Whether or not Jimmy says what’s on his mind to Bob, the tension is there. People will read just to see how bad he fucks it up. He might not fuck it up, especially if this is the Last Great Confrontation and Jimmy has to get his shit together or destroy time and space. But the potential for fuck-uppery permeates the scene, winching ever tighter around the heart of the reader, until the sheer tension makes them want to throw up.

Writers: we’re bastards. Get used to it.

*Though, for me, not always to read. When I’m reading I love those knife-edged, grey area bastards like Harlequin in Myke Cole’s Control Point.

Monday Challenge: Guess Who’s Back?

“I had a headache once. Then I danced on some text.”

Today’s Monday Challenge is inspired by this goddamn migraine, which I thought was gone. It should be gone.
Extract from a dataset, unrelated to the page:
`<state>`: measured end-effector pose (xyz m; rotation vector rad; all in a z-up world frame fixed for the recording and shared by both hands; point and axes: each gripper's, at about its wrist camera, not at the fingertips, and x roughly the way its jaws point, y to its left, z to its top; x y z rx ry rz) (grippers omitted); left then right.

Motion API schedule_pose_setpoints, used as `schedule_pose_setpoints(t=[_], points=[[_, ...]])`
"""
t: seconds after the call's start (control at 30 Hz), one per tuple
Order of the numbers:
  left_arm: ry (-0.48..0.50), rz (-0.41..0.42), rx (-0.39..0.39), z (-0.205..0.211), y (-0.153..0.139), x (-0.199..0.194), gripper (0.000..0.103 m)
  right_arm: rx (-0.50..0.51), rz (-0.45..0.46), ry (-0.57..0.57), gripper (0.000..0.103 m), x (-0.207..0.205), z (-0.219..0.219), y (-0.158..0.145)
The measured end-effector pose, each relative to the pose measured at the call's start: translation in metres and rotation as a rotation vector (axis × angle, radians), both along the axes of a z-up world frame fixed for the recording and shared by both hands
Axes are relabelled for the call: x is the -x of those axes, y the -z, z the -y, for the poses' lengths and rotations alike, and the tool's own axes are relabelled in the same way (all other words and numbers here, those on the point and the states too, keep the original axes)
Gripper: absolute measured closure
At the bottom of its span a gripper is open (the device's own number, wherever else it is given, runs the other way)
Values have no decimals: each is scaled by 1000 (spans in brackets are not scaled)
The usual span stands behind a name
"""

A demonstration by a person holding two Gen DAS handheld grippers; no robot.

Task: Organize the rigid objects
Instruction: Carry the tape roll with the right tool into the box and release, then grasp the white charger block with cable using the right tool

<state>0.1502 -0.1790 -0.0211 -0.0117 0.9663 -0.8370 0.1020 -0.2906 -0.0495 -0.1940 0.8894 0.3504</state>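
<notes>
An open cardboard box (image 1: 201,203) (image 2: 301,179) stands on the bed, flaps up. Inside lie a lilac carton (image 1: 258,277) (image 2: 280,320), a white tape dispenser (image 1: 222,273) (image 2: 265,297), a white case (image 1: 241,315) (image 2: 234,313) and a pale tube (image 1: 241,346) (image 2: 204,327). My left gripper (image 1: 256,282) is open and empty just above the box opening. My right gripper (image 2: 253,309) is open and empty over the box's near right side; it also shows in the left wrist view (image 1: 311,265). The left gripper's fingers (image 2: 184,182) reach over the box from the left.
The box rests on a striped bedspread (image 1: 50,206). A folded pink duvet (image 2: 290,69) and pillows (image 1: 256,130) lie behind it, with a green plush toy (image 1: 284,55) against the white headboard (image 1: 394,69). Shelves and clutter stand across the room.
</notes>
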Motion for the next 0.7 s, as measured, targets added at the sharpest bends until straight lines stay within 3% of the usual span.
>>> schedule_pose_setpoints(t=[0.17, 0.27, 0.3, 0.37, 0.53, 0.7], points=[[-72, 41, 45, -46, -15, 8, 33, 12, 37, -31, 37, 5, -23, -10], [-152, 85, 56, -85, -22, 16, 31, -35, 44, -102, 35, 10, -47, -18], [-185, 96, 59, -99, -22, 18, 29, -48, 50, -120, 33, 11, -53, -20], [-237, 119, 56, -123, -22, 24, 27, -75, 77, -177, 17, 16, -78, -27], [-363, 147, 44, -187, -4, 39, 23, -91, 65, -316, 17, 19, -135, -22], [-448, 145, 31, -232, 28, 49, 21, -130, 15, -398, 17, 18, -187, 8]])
I took the medication, got some sleep, did all the right things*. And yet, after a small intermission, it’s back.

Maybe it just slept in this morning.

I sometimes wonder if the part of my brain that gives me weird story ideas and insults like ‘shambling pubefarmer’ is also responsible for the migraines. I mean, there’s got to be something twisted about that little nest of dendrites, right? It can’t be totally normal. When it’s working as it should, I get stories about blood and magic and guns and monsters. But every now and then it throws a rod and the energy that would go into making an idea goes into trying to force-eject my brain from my skull.
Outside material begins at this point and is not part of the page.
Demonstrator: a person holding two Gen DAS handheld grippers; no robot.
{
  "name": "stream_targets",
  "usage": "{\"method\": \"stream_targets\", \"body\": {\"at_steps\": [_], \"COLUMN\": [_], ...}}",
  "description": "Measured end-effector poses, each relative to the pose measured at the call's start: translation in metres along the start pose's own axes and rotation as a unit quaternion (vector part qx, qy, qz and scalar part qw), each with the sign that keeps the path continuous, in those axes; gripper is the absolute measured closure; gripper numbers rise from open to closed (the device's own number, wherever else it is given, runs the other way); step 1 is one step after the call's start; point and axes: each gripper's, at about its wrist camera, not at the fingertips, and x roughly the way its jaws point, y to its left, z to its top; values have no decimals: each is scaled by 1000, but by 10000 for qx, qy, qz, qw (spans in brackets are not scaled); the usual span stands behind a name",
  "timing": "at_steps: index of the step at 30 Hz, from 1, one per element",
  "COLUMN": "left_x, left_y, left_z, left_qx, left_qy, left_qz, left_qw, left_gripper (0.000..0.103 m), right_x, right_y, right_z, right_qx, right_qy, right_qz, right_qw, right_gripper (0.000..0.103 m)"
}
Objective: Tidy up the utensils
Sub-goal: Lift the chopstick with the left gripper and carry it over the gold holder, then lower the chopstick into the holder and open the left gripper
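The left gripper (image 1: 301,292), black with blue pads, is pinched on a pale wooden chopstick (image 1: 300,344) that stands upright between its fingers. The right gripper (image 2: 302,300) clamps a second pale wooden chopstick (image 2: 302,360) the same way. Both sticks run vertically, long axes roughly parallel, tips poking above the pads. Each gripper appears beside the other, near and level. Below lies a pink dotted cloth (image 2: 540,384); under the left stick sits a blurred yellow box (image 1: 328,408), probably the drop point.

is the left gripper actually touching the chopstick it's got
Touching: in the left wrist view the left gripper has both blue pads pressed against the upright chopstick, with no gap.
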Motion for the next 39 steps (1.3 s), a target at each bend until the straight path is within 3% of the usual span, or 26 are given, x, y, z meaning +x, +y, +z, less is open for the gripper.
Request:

Just a speculation, of course.

Anyway, Monday Challenge: something that should be over—that whoever it was happening to thought was over—has continued. Perhaps in a different form, or in a different place. Or maybe in the exact same shape it used to take, stalking around your life or your head. And is it possible to make it go away, once and for all?

*As opposed to the shit I would have done ten years ago, when my thought process could have been described as “just take the edge off with some rum and half a pack of cigarettes, because you’ve got another section of your thesis due tomorrow and that fucker ain’t gonna write itself.”